Meu Caminho Aikidoka - A Criança e os Medos

Os nossos medos dizem muito sobre nós e a nossa visão do mundo. Quem me conhece sabe que passei por uma fase emocionalmente abalada recentemente, mas sempre fui uma pessoa muito extrovertida e risonha. Em vários momentos fiz disso uma fuga dos meus pesadelos e medos. E eu não tinha consciência alguma disso até pouco tempo atrás.
Muitas vezes não paramos para observar os nossos receios e tentar enxergar o que eles dizem sobre nós. Na maior parte do tempo nem sequer temos conhecimento destes receios, encarando-os, simplesmente, como algo de que "não gostamos" ou que "não faz o nosso tipo".
Há ainda os medos que não entendemos ou não enxergamos, não tendo consciência de que nossas ações são, muitas vezes, baseadas nestes. O medo do julgamento, por exemplo. O medo de não agradar, de não ser aceito no meio social. O medo de não se encaixar, de ter uma opinião diferente, muitas vezes até, medo de ter opinião. É como se você fosse ganhar ou perder alguma coisa pensando desta ou daquela maneira ou acreditando nesta ou naquela teoria. Eu tenho muitos destes medos, os quais, aos poucos, vou ficando mais consciente sobre os efeitos que cada um tem sobre mim. Mas isso é uma conversa para outro dia. Hoje eu queria falar um pouco mais sobre um medo em específico: O meu pavor de crianças.
Eu as detestava. Não as compreendia. Por ser uma pessoa bastante divertida, nunca imaginei que isso fosse um medo, mas sim um gosto meu. E qual seria o problema nisso? Nenhum não é mesmo? Afinal, não somos obrigados a gostar de nada nem ninguém. Tem os que gostam de amarelo e os que preferem marmelo (não sei se é bem isso o ditado), enfim, é tudo uma questão de gosto. Por muito tempo eu vivi nesse mesmo discurso de que não gostava de crianças, elas não gostavam de mim e estava tudo bem assim.

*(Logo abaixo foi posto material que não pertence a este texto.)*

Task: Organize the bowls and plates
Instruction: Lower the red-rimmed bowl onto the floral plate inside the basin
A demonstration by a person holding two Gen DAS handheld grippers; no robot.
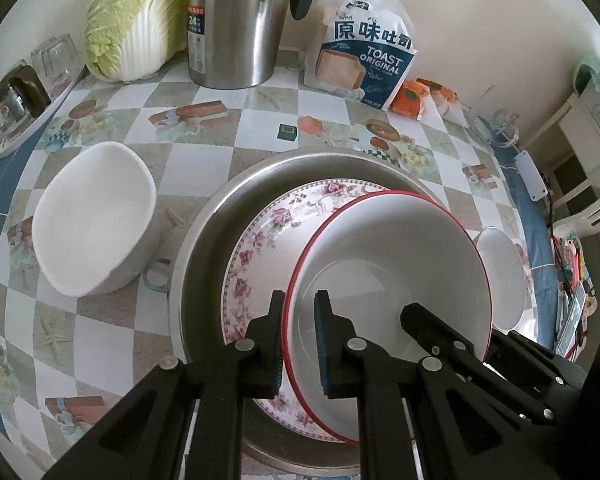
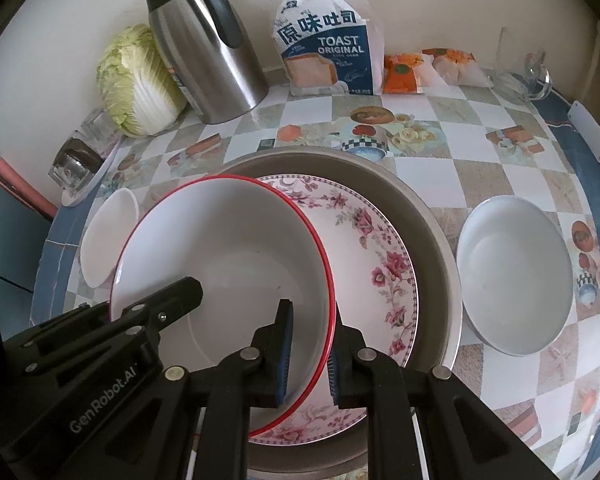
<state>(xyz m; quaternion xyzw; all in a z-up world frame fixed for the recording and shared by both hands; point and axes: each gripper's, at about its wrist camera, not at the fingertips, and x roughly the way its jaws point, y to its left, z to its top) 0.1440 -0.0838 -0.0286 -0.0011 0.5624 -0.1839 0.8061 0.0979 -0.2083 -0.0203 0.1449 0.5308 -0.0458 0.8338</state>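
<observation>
Stacking step under way: red-rimmed white plate (image 1: 392,264) is gripped by both tools over a floral plate (image 1: 256,264), which lies inside a wide steel basin (image 1: 204,240) at lower centre of the left wrist view.

Left gripper (image 1: 300,312): jaws pinched on the red rim at the plate's left edge, one finger outside, one inside. Right gripper (image 2: 312,320): same arrangement on the plate's right edge in the right wrist view, blue pads squeezing the rim. Each tool shows in the other's camera as a black arm reaching in over the plate.

The plate sits tilted and off-centre over the floral plate; whether its underside already touches cannot be told.

Still loose on the chequered tablecloth (image 1: 204,168): a deep white bowl (image 1: 96,220) at left of the left wrist view and a shallower white bowl (image 2: 516,268) at right of the right wrist view, both just beside the basin.

Judgement: the plate is being nested or lifted. The next move calls for both hands travelling together and level, then letting go at once. Uneven release risks the plate sliding or clattering against the basin wall. The bowls probably follow.
</observation>
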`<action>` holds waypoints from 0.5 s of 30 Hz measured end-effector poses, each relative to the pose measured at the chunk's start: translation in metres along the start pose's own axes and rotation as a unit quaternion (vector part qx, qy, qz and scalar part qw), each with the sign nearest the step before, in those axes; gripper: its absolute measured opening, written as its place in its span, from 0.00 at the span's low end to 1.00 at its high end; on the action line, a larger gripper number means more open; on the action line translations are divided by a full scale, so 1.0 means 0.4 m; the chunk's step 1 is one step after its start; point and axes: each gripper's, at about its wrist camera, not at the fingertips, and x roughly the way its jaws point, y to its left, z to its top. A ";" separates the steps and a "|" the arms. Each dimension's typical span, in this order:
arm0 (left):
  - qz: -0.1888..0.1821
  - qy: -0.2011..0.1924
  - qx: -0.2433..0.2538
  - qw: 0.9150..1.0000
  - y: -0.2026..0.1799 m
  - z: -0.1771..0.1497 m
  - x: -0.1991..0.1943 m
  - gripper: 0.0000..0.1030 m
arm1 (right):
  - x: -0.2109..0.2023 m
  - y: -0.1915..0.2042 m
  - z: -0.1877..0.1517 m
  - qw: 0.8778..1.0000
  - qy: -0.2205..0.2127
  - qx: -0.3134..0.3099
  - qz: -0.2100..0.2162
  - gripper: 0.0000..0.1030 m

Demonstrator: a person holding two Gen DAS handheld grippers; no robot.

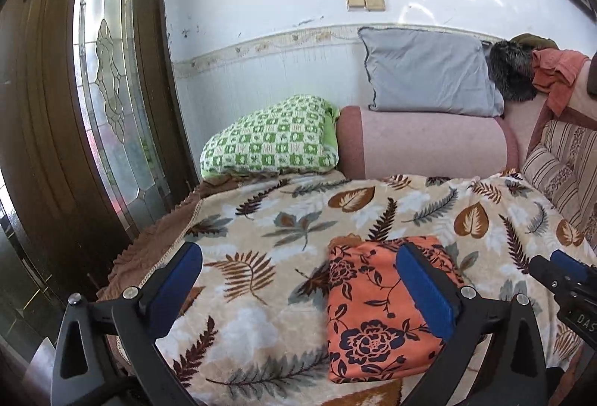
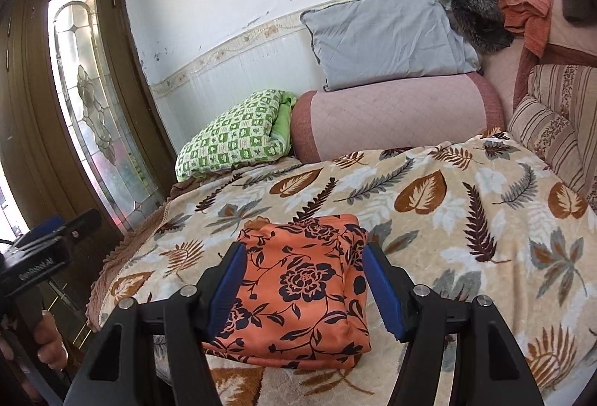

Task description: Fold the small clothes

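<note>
An orange cloth with a dark flower print (image 1: pixel 369 312) lies folded into a neat rectangle on the leaf-patterned blanket (image 1: pixel 261 219). My left gripper (image 1: pixel 300 253) hangs above the blanket with its blue pads spread wide and nothing between them; its right finger overlaps the cloth's right side in the view. From the right wrist, the folded cloth (image 2: pixel 306 294) shows between and below the fingers of my right gripper (image 2: pixel 304 251), which is open and raised clear of it. The right gripper (image 1: pixel 559 268) shows at the left view's right edge. The left gripper (image 2: pixel 56 223) is held by a hand at far left.
A green checked pillow (image 1: pixel 268 137), a pink bolster (image 1: pixel 425 145) and a grey pillow (image 1: pixel 429 70) line the back wall. Striped cushions (image 1: pixel 559 175) stand at the right. A dark wooden door with a glass panel (image 1: pixel 108 89) borders the bed's left edge.
</note>
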 end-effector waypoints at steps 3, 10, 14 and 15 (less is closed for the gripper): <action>-0.004 -0.002 0.004 1.000 -0.003 0.008 -0.014 1.00 | -0.016 0.003 0.006 1.000 -0.014 -0.002 -0.001 0.66; 0.022 -0.016 0.016 0.999 -0.006 0.021 -0.036 1.00 | -0.044 0.029 0.027 0.999 -0.041 -0.026 0.000 0.68; 0.023 -0.016 0.020 0.999 -0.006 0.025 -0.038 1.00 | -0.032 0.045 0.023 0.998 -0.036 -0.043 0.004 0.68; 0.021 -0.014 0.020 0.999 -0.006 0.025 -0.036 1.00 | -0.026 0.049 0.019 0.998 -0.033 -0.046 0.005 0.68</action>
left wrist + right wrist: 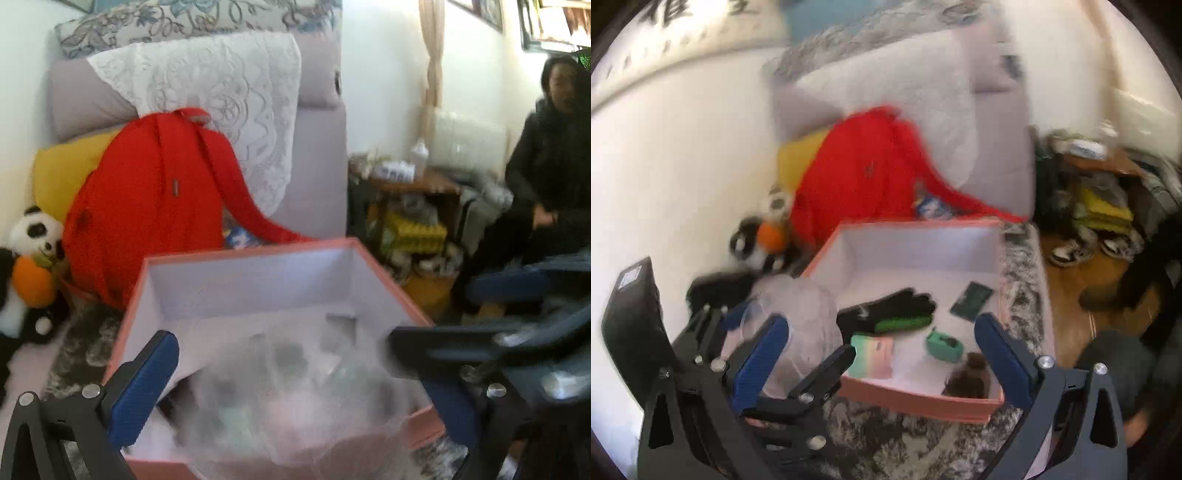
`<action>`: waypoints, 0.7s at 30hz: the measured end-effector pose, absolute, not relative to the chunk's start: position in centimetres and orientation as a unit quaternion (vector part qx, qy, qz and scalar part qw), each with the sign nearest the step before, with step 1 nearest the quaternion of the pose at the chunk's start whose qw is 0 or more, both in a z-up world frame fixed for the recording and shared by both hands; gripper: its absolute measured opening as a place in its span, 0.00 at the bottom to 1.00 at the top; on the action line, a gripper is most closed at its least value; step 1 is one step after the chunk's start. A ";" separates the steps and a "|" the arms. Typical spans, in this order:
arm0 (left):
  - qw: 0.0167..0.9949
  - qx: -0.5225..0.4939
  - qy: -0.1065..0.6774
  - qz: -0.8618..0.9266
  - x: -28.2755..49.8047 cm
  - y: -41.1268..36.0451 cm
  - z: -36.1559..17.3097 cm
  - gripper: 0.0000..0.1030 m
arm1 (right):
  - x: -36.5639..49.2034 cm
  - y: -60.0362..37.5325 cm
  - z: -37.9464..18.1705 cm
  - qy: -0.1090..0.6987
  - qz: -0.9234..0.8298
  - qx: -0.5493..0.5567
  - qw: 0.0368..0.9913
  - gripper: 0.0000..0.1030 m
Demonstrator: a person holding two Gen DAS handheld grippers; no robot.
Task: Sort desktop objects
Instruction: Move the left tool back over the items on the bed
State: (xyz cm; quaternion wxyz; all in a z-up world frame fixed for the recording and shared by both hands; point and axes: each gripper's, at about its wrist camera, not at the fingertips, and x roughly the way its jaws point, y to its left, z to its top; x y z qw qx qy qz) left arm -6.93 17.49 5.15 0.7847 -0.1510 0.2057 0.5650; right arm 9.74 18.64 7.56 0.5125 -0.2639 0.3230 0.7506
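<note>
Sofa: pale grey sofa [317, 155] fills the back, with a lace throw and a red backpack [147, 206] leaning on it.

Box: your pink box [916, 400] sits on a mottled grey rug [886, 439], open-topped and white inside. It looks like stiff card, so you can drop things in without it buckling.

Bag: the clear plastic bag [295, 413] is what you handle now. In the left wrist view it hangs between the left fingers, over the near corner of the box. It is blurred, and its contents are unreadable. Judge it light, soft and slippery. Take it by gathered plastic near the top, not by the smooth belly.

Left gripper: your left gripper [809, 345] has its fingers either side of the bag. You cannot tell whether they pinch it.

Right gripper: your right gripper [882, 360] stands wide open, with nothing between its fingers.

Already in the box: black glove [886, 306], dark card [971, 301], pastel packet [873, 354], teal tape dispenser [943, 345], brown furry item [967, 380].
</note>
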 end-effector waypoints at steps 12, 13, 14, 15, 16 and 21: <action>0.753 -0.199 0.181 0.601 -6.1 11.2 2.1 1.00 | 16.2 14.3 6.0 0.372 0.712 -0.120 0.583 0.97; 0.749 -0.219 0.176 0.600 -6.7 9.8 1.4 1.00 | 17.0 11.5 5.0 0.377 0.719 -0.101 0.575 0.99; 0.745 -0.238 0.171 0.599 -7.3 8.4 0.7 1.00 | 17.5 9.2 4.0 0.385 0.723 -0.087 0.567 1.00; 0.741 -0.262 0.163 0.596 -8.4 6.0 -0.6 1.00 | 18.0 7.0 2.9 0.392 0.727 -0.073 0.560 1.00; 0.736 -0.273 0.155 0.600 -9.3 4.3 -1.5 1.00 | 18.5 4.8 1.5 0.402 0.726 -0.061 0.555 1.00; 0.675 -0.326 0.124 0.651 -12.9 -6.8 -6.6 1.00 | 18.6 0.6 -7.2 0.473 0.688 -0.041 0.549 0.99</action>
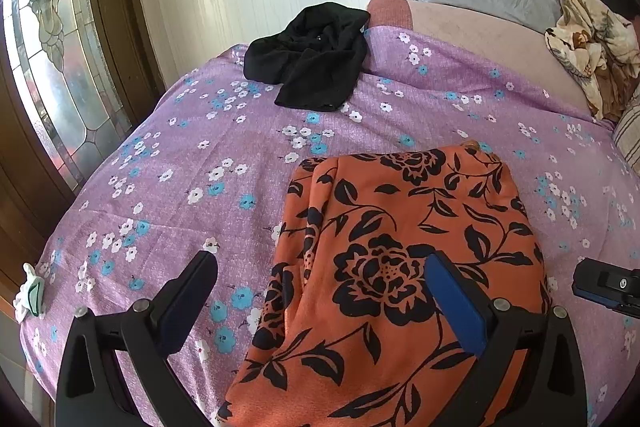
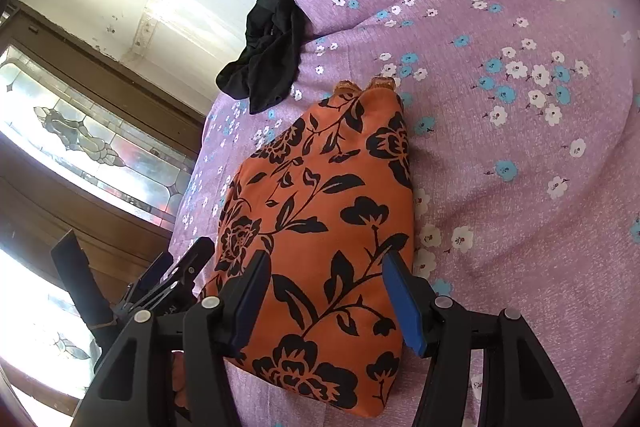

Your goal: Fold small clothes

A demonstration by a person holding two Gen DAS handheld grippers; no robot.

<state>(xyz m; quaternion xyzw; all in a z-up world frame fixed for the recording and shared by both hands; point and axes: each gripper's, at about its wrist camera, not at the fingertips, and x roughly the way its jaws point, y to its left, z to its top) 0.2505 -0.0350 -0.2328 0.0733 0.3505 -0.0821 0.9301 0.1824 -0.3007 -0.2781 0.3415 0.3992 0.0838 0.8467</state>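
The left gripper and the right gripper both hover over the near end of the orange flowered cloth, jaws spread wide, pinching nothing. That cloth lies folded on the purple bed sheet, so its fold looks finished. Beyond the orange cloth sits a crumpled black cloth. I think it comes next: reach across, grab it, spread it flat.

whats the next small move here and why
Probably lower the right gripper and close it on the near edge of the orange floral garment. Both grippers are open, holding nothing, and the garment lies partly folded on the purple sheet; the black garment waits crumpled beyond it.
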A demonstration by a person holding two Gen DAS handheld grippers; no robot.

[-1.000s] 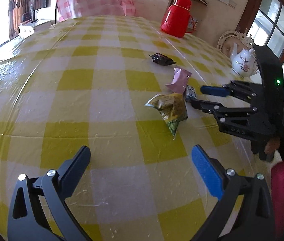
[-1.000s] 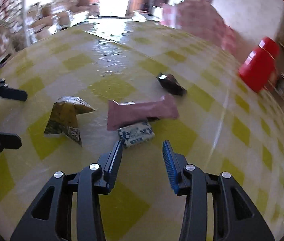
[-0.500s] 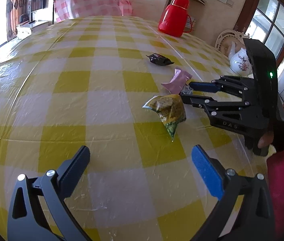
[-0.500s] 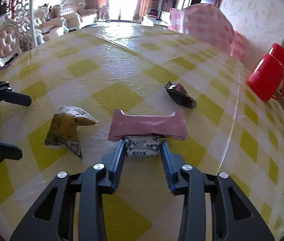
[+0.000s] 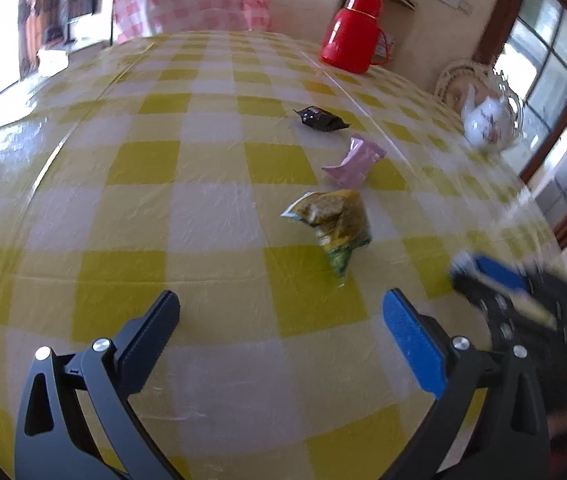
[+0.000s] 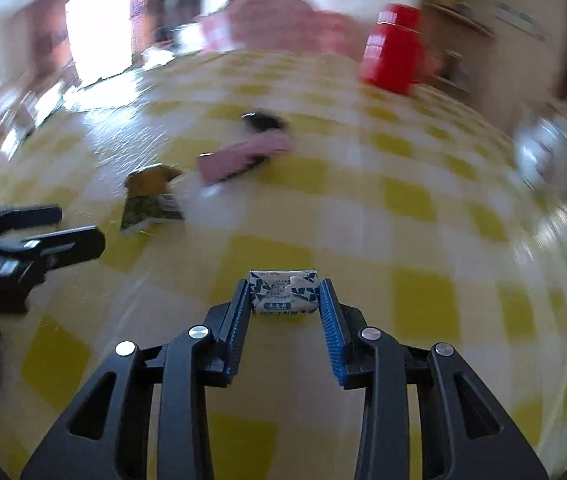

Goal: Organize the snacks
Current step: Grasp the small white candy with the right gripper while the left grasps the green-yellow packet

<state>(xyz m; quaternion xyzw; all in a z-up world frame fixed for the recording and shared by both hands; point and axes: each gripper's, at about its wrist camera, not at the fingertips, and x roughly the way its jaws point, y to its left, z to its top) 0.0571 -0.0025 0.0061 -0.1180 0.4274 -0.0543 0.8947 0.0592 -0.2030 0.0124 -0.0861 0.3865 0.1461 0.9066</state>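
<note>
My right tool (image 6: pixel 284 296) is closed down onto the small blue-and-white snack packet (image 6: pixel 283 291), its ribbed blue pads pressing the packet's two short ends, and the packet sits right at the fingertips with the checked cloth blurred behind it; I judge it is raised off the table (image 5: pixel 131 208), though the blur leaves that unsure. My left tool (image 5: pixel 279 322) hangs spread wide with nothing in it, near the table's front edge. To carry this well I should keep a steady, light squeeze: the packet is a soft, pillow-shaped wrapper, crinkly and probably slippery, held only near the pad tips, so a hard pinch could crush what is inside and a fast swing could let it slide out. I cannot see any box or tray to sort into, so the sensible aim, as I judge it, is a tidy spot near the other snacks, set down flat before I let go. Those others lie towards the middle of the table: a crumpled green-and-yellow pouch (image 5: pixel 333 226), puffy and creased into a point; a pink bar wrapper (image 5: pixel 355 160), smooth and long with one end lifted; and a small glossy black packet (image 5: pixel 320 118) farther towards the back edge. The yellow-and-white check cloth has a shiny plastic film over it, so wrappers will skid easily on it. A red flask (image 5: pixel 352 32) stands at the back edge and a white teapot (image 5: pixel 487 122) at the right edge.
</note>
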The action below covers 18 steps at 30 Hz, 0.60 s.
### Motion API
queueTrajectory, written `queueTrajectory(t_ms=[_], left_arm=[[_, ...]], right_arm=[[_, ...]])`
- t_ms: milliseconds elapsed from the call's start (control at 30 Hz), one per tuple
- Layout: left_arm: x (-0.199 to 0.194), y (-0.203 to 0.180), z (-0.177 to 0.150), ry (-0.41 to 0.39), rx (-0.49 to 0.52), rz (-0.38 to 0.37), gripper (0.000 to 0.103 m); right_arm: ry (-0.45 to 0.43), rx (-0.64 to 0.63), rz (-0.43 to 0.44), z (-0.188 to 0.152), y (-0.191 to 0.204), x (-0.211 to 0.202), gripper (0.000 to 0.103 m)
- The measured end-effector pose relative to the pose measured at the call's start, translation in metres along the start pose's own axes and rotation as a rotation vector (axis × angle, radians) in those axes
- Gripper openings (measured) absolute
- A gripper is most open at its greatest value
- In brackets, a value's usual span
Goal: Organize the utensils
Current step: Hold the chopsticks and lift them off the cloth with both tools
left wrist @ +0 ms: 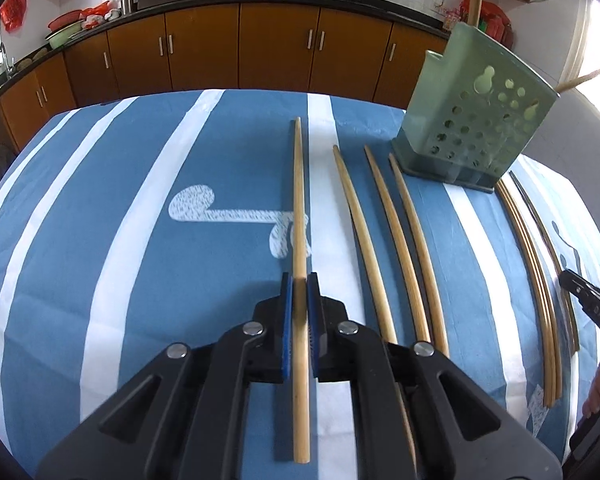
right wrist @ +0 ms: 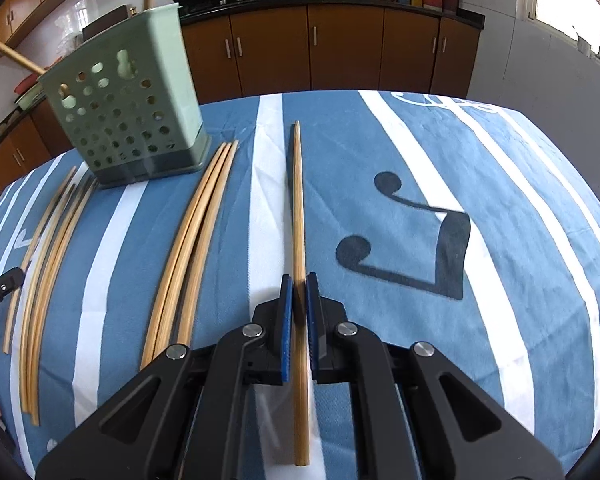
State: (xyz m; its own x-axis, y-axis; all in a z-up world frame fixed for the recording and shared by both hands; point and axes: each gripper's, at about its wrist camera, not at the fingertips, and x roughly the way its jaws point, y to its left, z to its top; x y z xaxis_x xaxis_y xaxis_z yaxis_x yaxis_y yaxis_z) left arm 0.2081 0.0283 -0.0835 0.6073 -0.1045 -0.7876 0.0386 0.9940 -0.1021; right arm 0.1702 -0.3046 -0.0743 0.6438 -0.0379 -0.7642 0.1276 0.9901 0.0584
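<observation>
On the striped tablecloth [left wrist: 100, 240], each gripper clamps one chopstick: left gripper [left wrist: 299, 280], right gripper [right wrist: 299, 280]. Lift both level, then tip them point-down into the green holder [left wrist: 472, 120].

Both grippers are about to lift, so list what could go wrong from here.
1. Each chopstick is pinched near one end, so the long free end may swing or slip in the jaws.
2. The green holder looks light and could tip if a tip strikes its rim.
3. Loose chopsticks beside it could get knocked.
</observation>
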Motion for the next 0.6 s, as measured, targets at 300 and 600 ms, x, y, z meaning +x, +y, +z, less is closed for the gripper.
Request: queueTrajectory(t_ms=[300, 600], left_arm=[[-0.0025, 0.0049, -0.0042, -0.025, -0.012, -0.024, 0.010], [-0.0027, 0.0065, -0.0044, -0.025, -0.018, -0.030, 0.010]], right_arm=[[-0.021, -0.009, -0.016, 0.0024, -0.0006, 0.0040, 0.008], [-0.021, -0.013, -0.021, 0.0016, -0.0003, 0.0031, 0.008]])
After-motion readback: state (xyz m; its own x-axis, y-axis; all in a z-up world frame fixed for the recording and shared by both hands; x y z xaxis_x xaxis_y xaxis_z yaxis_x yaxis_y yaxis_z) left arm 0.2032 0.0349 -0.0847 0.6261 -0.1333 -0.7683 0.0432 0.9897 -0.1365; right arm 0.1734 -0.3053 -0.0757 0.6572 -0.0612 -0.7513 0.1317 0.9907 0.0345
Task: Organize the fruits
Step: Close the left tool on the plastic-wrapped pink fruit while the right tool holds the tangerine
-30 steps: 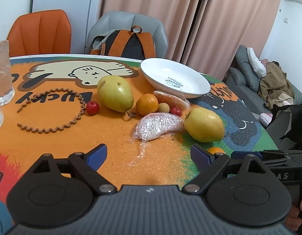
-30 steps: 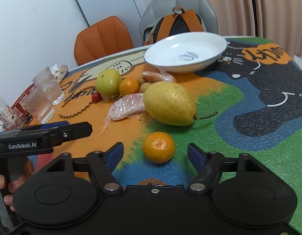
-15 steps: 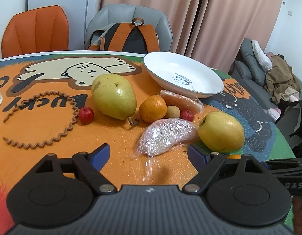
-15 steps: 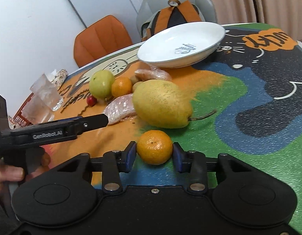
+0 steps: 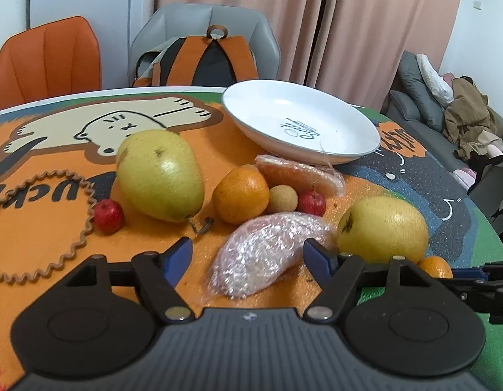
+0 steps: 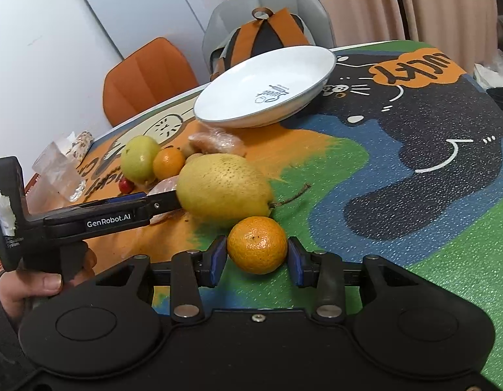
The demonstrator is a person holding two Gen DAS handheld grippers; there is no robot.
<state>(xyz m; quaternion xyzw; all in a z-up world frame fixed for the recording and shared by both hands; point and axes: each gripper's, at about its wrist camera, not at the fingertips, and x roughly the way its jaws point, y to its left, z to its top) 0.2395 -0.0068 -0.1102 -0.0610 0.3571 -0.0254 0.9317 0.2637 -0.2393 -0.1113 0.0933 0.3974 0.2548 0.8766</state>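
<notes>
My right gripper (image 6: 256, 257) is shut on a small tangerine (image 6: 257, 244) at the near edge of the printed table mat; both blue pads press its sides. Just behind it lies a yellow pear (image 6: 223, 189). My left gripper (image 5: 248, 255) is closing, its jaws on either side of a plastic-wrapped pinkish fruit wedge (image 5: 267, 255), pads apart from it. Beyond lie a second pear (image 5: 160, 176), an orange (image 5: 240, 194), a small tan fruit (image 5: 282, 198), two small red fruits (image 5: 108, 216) (image 5: 311, 203), another wrapped wedge (image 5: 298, 174) and a white plate (image 5: 303, 123).
A wavy brown ring (image 5: 39, 228) lies on the mat at the left. Clear glasses (image 6: 57, 172) stand at the table's left edge. An orange chair (image 5: 46, 62) and a grey chair with a backpack (image 5: 202, 62) stand behind the table. A hand (image 6: 33, 285) holds the left gripper's handle.
My right gripper has shut on the tangerine. My left gripper has moved forward and down toward the wrapped wedge, its jaws narrowing around it.
</notes>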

As coisas das quais não gostamos, porém, sempre trazem um motivo. Esse motivo varia das mais diversas formas. Antes de falarmos sobre isso, entretanto, vamos pensar um pouco sobre o que significa o gostar. Por que gostamos de certas coisas e não de outras? O que nos leva a apreciar certos gostos, roupas, cores, pessoas, animais e desprezar outros? A verdade é que o gostar também traz o seu motivo e é algo bem subjetivo, que trazemos conosco desde a mais tenra idade através das experiências que a vida nos traz. Pensar sobre esses gostos nos obriga a resgatar algumas destas vivências passadas e trazer à tona as sensações vividas naqueles momentos. O que, definitivamente, nem sempre é uma tarefa fácil ou prazerosa. Pra mim foi difícil perceber que, na verdade, era a minha criança que eu tinha medo de encarar. Foi a minha criança que eu deixei para trás como se ela precisasse sair para que eu continuasse. Foi a minha criança que eu fui afogando aqui dentro, para que ela não saísse pelo mundo contando o mal que lhe tinham feito. Eu tinha vergonha daquela criança. Daquele jeito sincero de encarar as coisas. Daquele riso fácil. Eu a julgava ingênua demais para essa vida dura. No fundo eu descobri que eu só não queria dar oportunidade para que a machucassem de novo. Então eu me escondia atrás do meu riso adulto, e da gargalhada séria. Eu fui deixando-a cada vez mais afundada em mim mesma. Até o dia em que me perguntaram: O que essa sua criança interior te fez para você ter tanto medo dela? Eu nunca tinha pensado dessa forma. Eu já tinha ouvido falar na criança interior que tínhamos que manter viva e tal. Mas eu nunca havia parado para olhar para a minha por essa perspectiva.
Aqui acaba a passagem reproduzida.